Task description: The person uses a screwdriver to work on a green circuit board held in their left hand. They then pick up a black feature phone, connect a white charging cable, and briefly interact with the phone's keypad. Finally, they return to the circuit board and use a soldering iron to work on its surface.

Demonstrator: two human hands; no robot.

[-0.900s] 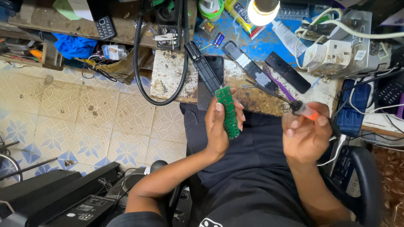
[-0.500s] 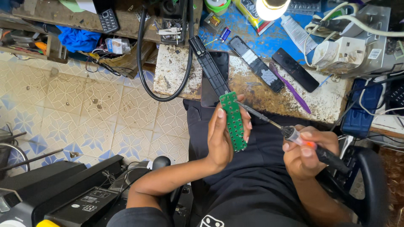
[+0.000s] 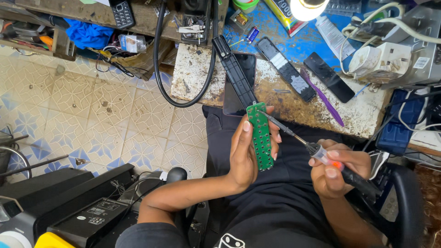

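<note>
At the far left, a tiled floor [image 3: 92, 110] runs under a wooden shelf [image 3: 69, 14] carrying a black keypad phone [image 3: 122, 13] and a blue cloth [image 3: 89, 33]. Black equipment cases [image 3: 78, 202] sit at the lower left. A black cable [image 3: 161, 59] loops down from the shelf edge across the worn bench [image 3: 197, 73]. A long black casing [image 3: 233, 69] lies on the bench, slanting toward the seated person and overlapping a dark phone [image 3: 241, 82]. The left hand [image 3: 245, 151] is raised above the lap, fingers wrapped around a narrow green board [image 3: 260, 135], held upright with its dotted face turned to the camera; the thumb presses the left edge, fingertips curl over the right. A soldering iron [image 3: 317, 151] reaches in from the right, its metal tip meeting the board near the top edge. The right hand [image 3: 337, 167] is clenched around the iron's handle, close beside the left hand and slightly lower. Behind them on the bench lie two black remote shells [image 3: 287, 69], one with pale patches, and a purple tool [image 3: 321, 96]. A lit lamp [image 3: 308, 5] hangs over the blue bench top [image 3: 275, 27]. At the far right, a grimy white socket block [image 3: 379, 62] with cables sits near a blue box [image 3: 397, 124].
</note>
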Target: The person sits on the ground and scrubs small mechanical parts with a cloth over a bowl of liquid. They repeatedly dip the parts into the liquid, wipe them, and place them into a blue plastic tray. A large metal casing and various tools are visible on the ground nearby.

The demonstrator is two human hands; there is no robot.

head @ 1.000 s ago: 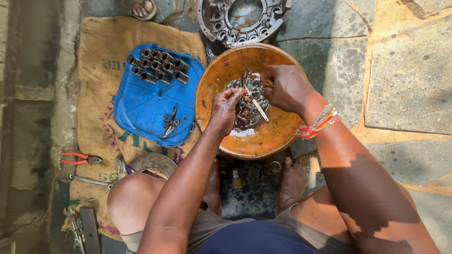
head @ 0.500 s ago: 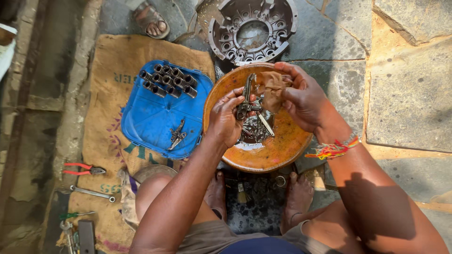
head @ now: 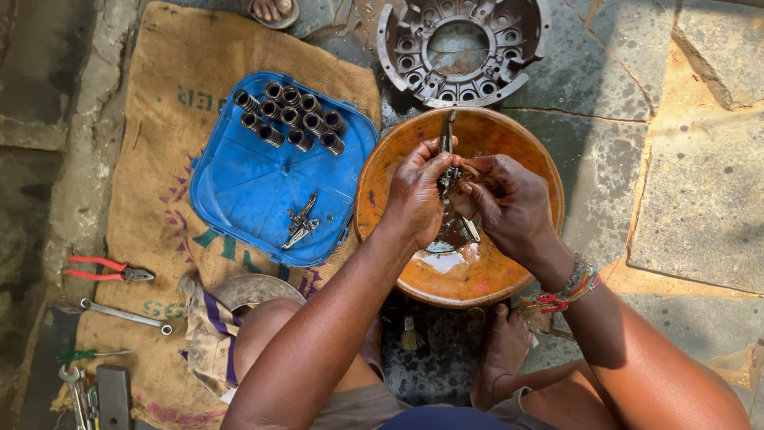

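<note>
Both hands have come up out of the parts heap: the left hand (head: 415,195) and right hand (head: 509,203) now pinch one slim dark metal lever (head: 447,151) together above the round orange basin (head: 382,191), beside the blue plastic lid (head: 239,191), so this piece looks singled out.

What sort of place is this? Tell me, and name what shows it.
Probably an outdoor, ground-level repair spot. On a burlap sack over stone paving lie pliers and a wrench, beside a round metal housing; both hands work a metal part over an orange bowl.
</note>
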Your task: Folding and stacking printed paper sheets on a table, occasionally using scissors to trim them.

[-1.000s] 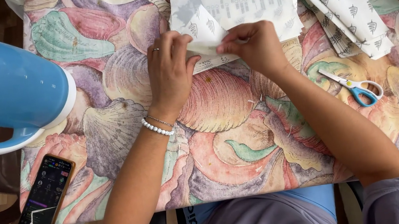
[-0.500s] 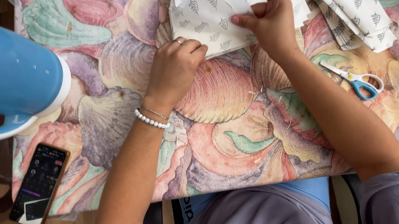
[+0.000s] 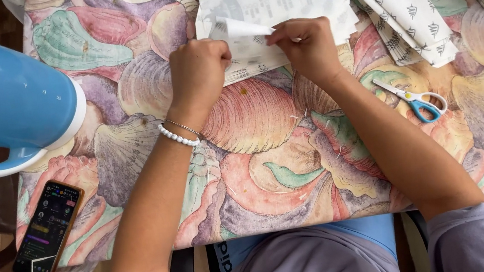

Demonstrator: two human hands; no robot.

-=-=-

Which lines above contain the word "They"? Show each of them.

Task description: The person uses a screwdriver to work on a green circuit board held in their left hand. They then pick up a black feature phone, connect a white charging cable, and briefly interact with the phone's keypad. Finally, they return to the circuit board and use a soldering iron to work on its surface.
Target: The person sits on the ground and scrubs small mechanical parts with a cloth over a bowl of liquid. They repeatedly dip the parts into the liquid, wipe them, and place them into a blue plastic tray. A large metal casing and various tools are visible on the ground nearby.

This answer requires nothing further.